> Prompt
Only the lines below from the one that contains "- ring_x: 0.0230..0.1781" through the one that contains "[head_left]" should appear in your answer, exact and without pictures.

Collection entries
§ §
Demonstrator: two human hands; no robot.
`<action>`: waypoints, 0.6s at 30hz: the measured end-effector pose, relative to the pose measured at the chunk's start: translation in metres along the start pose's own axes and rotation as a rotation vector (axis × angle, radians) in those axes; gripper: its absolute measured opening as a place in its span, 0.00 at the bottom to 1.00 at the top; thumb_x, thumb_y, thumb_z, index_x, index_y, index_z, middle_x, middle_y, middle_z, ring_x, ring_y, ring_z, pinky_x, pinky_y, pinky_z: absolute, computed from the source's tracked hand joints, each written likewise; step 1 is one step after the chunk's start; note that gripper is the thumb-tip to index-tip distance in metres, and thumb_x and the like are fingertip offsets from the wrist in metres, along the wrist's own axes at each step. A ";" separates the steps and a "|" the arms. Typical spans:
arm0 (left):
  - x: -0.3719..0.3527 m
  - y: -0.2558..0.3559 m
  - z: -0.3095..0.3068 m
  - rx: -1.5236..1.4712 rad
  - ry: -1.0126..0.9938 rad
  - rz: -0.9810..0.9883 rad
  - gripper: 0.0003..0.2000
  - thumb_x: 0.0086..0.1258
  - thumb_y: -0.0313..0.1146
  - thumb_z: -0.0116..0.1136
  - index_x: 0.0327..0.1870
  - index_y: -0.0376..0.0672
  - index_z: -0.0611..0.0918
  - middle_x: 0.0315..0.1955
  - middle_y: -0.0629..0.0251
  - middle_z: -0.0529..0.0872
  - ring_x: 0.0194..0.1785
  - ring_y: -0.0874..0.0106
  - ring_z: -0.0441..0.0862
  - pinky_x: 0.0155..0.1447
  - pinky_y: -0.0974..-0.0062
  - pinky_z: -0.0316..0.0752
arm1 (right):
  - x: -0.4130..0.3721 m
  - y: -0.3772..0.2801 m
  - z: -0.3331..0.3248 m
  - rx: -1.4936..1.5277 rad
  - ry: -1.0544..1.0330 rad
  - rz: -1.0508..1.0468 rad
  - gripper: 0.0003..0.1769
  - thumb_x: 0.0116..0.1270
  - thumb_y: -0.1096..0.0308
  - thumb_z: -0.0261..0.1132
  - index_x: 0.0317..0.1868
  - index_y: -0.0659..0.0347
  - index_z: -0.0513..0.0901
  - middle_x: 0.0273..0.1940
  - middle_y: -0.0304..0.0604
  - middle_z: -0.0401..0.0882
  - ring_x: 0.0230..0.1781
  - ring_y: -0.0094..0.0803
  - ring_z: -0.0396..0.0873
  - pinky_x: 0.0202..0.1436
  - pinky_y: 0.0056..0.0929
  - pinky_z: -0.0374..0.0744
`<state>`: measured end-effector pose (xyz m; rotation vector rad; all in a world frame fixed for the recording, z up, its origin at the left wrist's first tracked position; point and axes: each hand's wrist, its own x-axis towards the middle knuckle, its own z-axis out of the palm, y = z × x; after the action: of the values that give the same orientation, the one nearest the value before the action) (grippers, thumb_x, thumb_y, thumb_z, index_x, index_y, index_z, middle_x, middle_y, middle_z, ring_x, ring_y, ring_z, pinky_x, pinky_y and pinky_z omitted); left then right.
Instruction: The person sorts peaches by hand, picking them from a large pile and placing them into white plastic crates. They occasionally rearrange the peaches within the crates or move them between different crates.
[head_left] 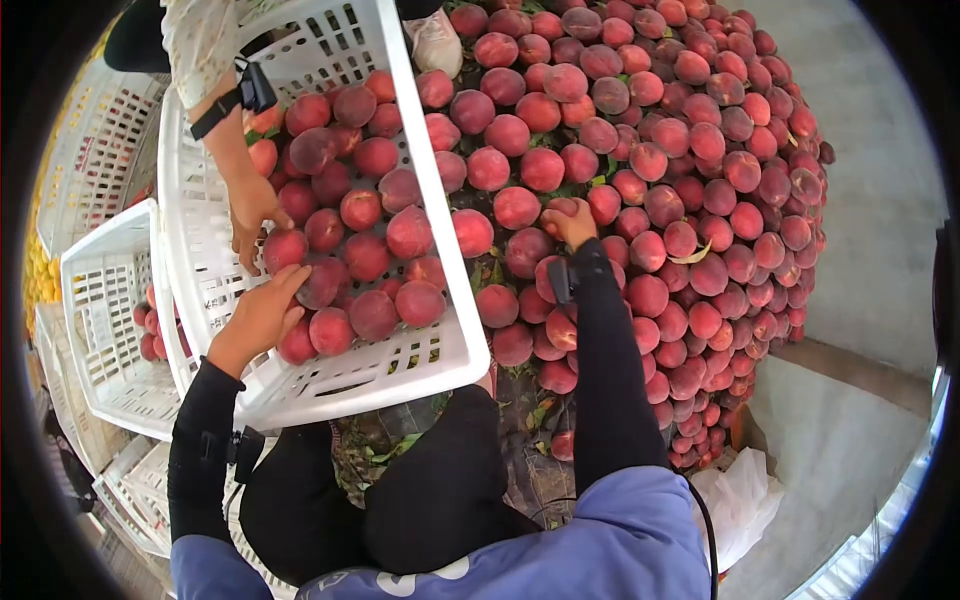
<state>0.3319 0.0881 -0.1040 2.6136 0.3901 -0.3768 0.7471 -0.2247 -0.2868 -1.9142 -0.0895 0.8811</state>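
Observation:
A white slotted crate (440, 180) holds a layer of red peaches (373, 315). My left hand (262, 318) reaches over its near left side, fingers spread and touching a peach inside. To the right of the crate, my right hand (570, 224) has its fingers wrapped round a peach (562, 207) at the near edge of a large peach pile (690, 190). A co-worker's hand (253, 212) is inside the crate, just beyond my left hand, close to a peach.
More white crates (115, 310) stand at the left, some with peaches inside. A white plastic bag (740, 505) lies at the lower right, and a small bag (436, 45) sits beyond the crate. Leaves lie on the dark ground (515, 440).

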 end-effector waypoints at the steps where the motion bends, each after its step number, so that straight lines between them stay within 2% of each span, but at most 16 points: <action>1: 0.003 0.000 -0.003 -0.012 -0.041 -0.007 0.31 0.60 0.28 0.60 0.67 0.42 0.68 0.61 0.49 0.73 0.55 0.50 0.78 0.57 0.59 0.75 | -0.005 -0.011 -0.008 0.157 -0.152 -0.009 0.21 0.62 0.65 0.67 0.55 0.56 0.75 0.45 0.43 0.80 0.44 0.31 0.81 0.39 0.29 0.81; 2: 0.004 -0.001 -0.006 -0.027 -0.083 -0.019 0.31 0.60 0.28 0.61 0.67 0.42 0.68 0.61 0.49 0.74 0.56 0.50 0.78 0.57 0.59 0.75 | -0.033 -0.031 -0.005 0.230 0.001 -0.065 0.22 0.61 0.59 0.70 0.53 0.55 0.77 0.44 0.38 0.81 0.44 0.28 0.80 0.39 0.30 0.80; 3: 0.004 -0.002 -0.004 0.010 -0.041 0.013 0.29 0.59 0.28 0.60 0.65 0.42 0.70 0.59 0.50 0.75 0.53 0.50 0.79 0.55 0.58 0.76 | -0.052 -0.044 -0.008 0.368 -0.017 -0.100 0.19 0.63 0.58 0.68 0.53 0.53 0.78 0.49 0.36 0.79 0.50 0.28 0.78 0.47 0.31 0.79; 4: 0.006 -0.002 -0.003 0.005 -0.036 -0.021 0.29 0.59 0.28 0.60 0.65 0.42 0.70 0.59 0.50 0.75 0.53 0.50 0.79 0.55 0.58 0.76 | -0.063 -0.046 -0.018 0.051 -0.160 -0.647 0.21 0.67 0.58 0.64 0.59 0.50 0.74 0.55 0.37 0.75 0.57 0.30 0.74 0.54 0.35 0.77; 5: 0.008 -0.002 -0.005 -0.018 -0.068 -0.022 0.29 0.59 0.29 0.59 0.65 0.42 0.70 0.59 0.51 0.76 0.54 0.50 0.79 0.55 0.58 0.76 | -0.092 -0.078 -0.014 0.592 -0.226 -0.238 0.22 0.72 0.56 0.58 0.62 0.52 0.72 0.61 0.41 0.70 0.63 0.35 0.69 0.64 0.44 0.70; 7: 0.008 -0.005 -0.003 -0.024 -0.087 -0.019 0.27 0.59 0.30 0.59 0.63 0.41 0.71 0.57 0.54 0.77 0.53 0.50 0.79 0.53 0.57 0.77 | -0.136 -0.125 -0.003 0.733 -0.309 -0.334 0.27 0.70 0.52 0.59 0.64 0.57 0.69 0.58 0.43 0.74 0.56 0.37 0.75 0.57 0.41 0.76; 8: 0.009 -0.008 0.000 -0.009 -0.073 -0.006 0.27 0.58 0.30 0.59 0.62 0.41 0.71 0.54 0.55 0.78 0.51 0.50 0.80 0.51 0.57 0.77 | -0.150 -0.140 0.001 0.788 -0.270 -0.288 0.31 0.69 0.49 0.60 0.65 0.59 0.68 0.57 0.46 0.75 0.52 0.38 0.78 0.55 0.41 0.78; 10: 0.011 -0.007 0.002 0.008 -0.084 -0.048 0.26 0.58 0.29 0.59 0.61 0.41 0.72 0.52 0.55 0.79 0.50 0.51 0.80 0.50 0.57 0.77 | -0.193 -0.191 0.025 0.725 -0.592 -0.393 0.34 0.68 0.48 0.60 0.67 0.60 0.66 0.58 0.48 0.74 0.54 0.39 0.78 0.55 0.41 0.79; 11: 0.011 -0.008 0.003 0.024 -0.103 -0.056 0.25 0.59 0.29 0.58 0.61 0.42 0.72 0.51 0.56 0.79 0.49 0.52 0.81 0.49 0.57 0.78 | -0.207 -0.208 0.042 0.716 -0.612 -0.392 0.34 0.68 0.48 0.60 0.67 0.60 0.66 0.58 0.48 0.74 0.54 0.39 0.78 0.55 0.41 0.79; 13: 0.009 -0.011 0.005 0.016 -0.078 -0.039 0.25 0.59 0.28 0.58 0.61 0.42 0.73 0.50 0.56 0.79 0.48 0.52 0.81 0.49 0.57 0.78 | -0.234 -0.234 0.083 0.574 -0.692 -0.230 0.29 0.68 0.55 0.59 0.64 0.63 0.68 0.58 0.43 0.73 0.59 0.33 0.74 0.64 0.36 0.71; 14: 0.010 -0.015 0.008 0.015 -0.065 -0.008 0.25 0.59 0.28 0.58 0.61 0.42 0.73 0.49 0.56 0.79 0.48 0.53 0.81 0.48 0.57 0.77 | -0.238 -0.246 0.111 0.454 -0.801 -0.241 0.28 0.68 0.57 0.60 0.63 0.62 0.69 0.56 0.42 0.74 0.58 0.31 0.74 0.64 0.32 0.71; 15: 0.010 -0.019 0.013 0.007 -0.039 -0.003 0.24 0.58 0.28 0.58 0.59 0.43 0.75 0.47 0.56 0.80 0.47 0.53 0.82 0.48 0.57 0.77 | -0.242 -0.255 0.136 0.304 -0.790 -0.150 0.27 0.66 0.58 0.63 0.62 0.61 0.70 0.55 0.40 0.74 0.57 0.29 0.74 0.63 0.29 0.71; 16: 0.010 -0.021 0.017 -0.006 -0.027 -0.004 0.24 0.58 0.28 0.58 0.59 0.43 0.75 0.47 0.56 0.80 0.47 0.53 0.82 0.48 0.57 0.77 | -0.234 -0.251 0.160 0.118 -0.812 -0.199 0.27 0.65 0.59 0.66 0.61 0.60 0.71 0.54 0.39 0.74 0.57 0.26 0.73 0.60 0.27 0.72; 18: 0.011 -0.023 0.019 -0.047 0.007 -0.004 0.21 0.58 0.29 0.59 0.56 0.42 0.77 0.45 0.56 0.82 0.46 0.53 0.82 0.47 0.57 0.77 | -0.216 -0.240 0.203 -0.359 -0.709 -0.265 0.35 0.59 0.54 0.70 0.62 0.62 0.70 0.56 0.47 0.75 0.57 0.34 0.75 0.59 0.32 0.74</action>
<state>0.3312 0.1006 -0.1331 2.5696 0.4022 -0.3554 0.5371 -0.0400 -0.0278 -1.7569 -0.9557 1.3844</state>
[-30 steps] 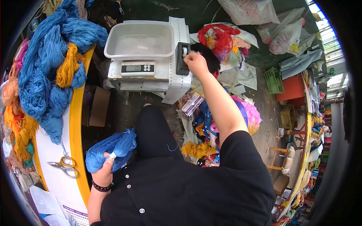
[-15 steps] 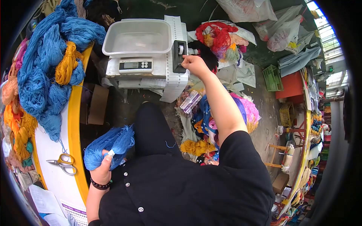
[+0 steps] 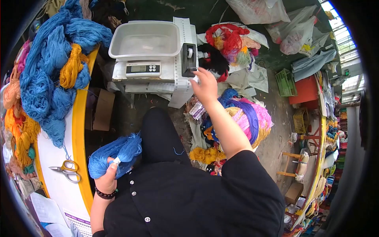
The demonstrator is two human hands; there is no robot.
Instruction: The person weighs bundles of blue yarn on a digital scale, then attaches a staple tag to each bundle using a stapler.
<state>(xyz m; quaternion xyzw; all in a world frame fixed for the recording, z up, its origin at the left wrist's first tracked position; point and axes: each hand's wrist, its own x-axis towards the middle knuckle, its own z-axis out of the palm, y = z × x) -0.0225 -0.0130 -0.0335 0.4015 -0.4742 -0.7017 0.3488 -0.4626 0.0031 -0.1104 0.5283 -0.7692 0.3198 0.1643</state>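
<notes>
My left hand (image 3: pixel 106 179) is wrapped round a skein of blue yarn (image 3: pixel 118 152) with a small white band on it, low beside my left thigh. My right hand (image 3: pixel 206 85) is raised just below a black tape dispenser (image 3: pixel 189 59); its fingers are apart, and the thumb and forefinger are near a strip of printed white labels (image 3: pixel 182 89). Whether a fingertip touches the strip or holds a small label is too small to tell. Left of the dispenser stands a digital scale (image 3: pixel 143 68) with a clear plastic tub (image 3: pixel 144 39) on top.
On the yellow-edged white table (image 3: pixel 63 189) at left lie scissors (image 3: pixel 70 170), a big heap of blue yarn (image 3: pixel 49 71) and a yellow skein (image 3: pixel 71 67). Colourful yarn bundles (image 3: pixel 252 122) sit on the floor at right. Plastic bags (image 3: pixel 296 37) and a green crate (image 3: pixel 286 82) stand farther off.
My right hand has drawn back from the dispenser, down and slightly right, and its fingers have spread. My left hand still grips the blue skein.
</notes>
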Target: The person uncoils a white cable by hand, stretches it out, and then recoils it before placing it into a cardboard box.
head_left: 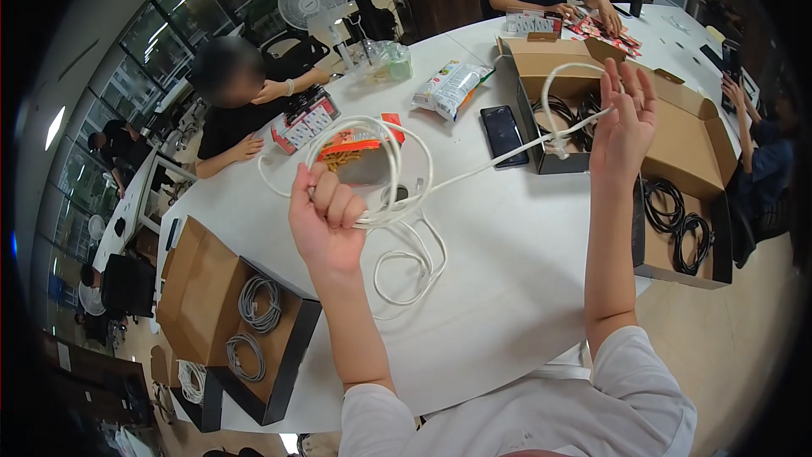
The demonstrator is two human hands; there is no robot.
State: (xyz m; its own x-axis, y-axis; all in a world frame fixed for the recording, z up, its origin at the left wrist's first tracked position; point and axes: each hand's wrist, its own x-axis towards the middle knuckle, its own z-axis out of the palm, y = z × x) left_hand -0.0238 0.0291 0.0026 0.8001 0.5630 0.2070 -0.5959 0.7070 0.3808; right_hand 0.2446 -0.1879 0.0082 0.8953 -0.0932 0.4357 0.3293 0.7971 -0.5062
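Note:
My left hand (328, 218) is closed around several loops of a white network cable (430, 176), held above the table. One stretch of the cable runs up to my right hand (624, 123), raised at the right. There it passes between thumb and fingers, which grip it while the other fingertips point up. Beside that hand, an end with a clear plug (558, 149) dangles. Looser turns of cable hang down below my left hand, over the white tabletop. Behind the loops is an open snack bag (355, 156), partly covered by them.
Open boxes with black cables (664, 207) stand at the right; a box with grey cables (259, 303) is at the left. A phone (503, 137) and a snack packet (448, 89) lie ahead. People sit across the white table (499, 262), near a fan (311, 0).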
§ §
> Exercise answer
  - ring_x: 0.0230..0.1781
  - ring_y: -0.0094..0.0803
  - ring_z: -0.0396..0.0873
  - pinky_x: 0.0202..0.1436
  - pinky_y: 0.0056..0.0929
  - pinky_z: -0.0374..0.0744
`<state>`: measured end-effector pose (xyz m; rotation vector rad; all in a world frame fixed for the recording, z up, its origin at the left wrist's first tracked position; point and axes: each hand's wrist, its own x-axis towards the middle knuckle, its own z-axis out of the palm, y = z × x; after the action: of the values that give the same orientation, the one nearest the value before the action) (grippers, thumb_x, thumb_y, thumb_z, index_x, index_y, index_z, middle_x, middle_y, middle_z, ring_x, ring_y, ring_z, pinky_x, pinky_y and pinky_z omitted); left then right.
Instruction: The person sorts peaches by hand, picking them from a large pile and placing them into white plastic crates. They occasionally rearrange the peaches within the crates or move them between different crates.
[head_left] 

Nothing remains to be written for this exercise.